→ DATA PROVIDED
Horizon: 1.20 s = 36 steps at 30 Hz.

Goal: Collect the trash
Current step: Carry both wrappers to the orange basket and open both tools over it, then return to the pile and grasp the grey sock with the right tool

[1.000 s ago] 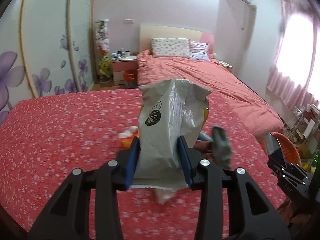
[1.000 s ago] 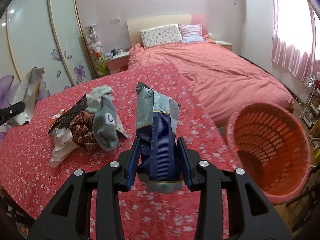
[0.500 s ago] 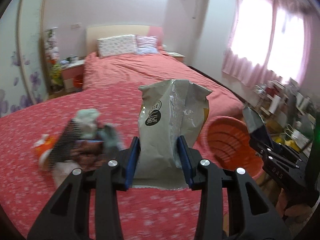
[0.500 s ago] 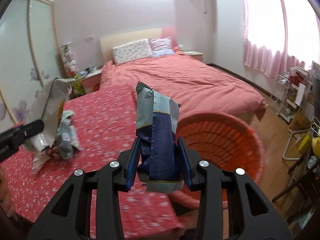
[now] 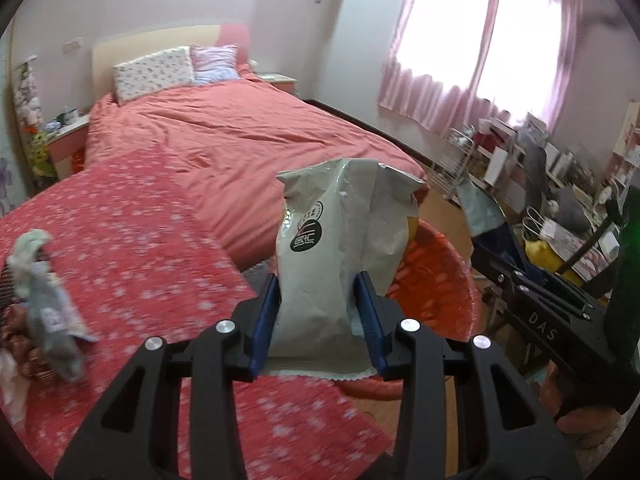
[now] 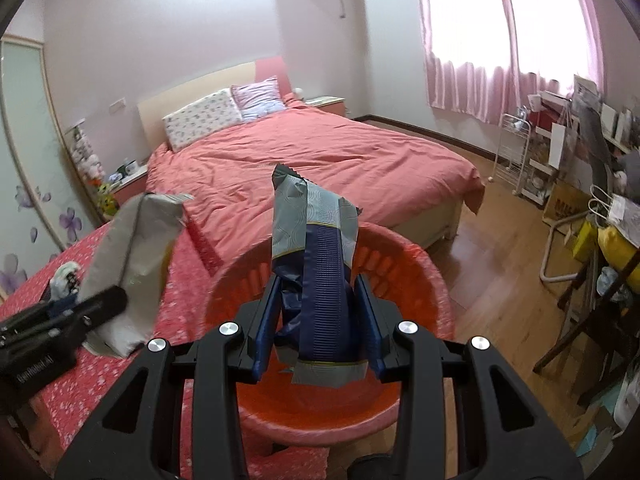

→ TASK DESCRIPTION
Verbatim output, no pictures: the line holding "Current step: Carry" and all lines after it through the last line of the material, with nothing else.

→ ANSWER TO THIS PROBLEM
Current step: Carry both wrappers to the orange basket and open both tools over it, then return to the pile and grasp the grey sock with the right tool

[1.000 s ago] 
[1.000 s ago] 
[0.500 s ago] 
[0.500 s ago] 
[now] 
[now] 

Work on the exercise is now finished.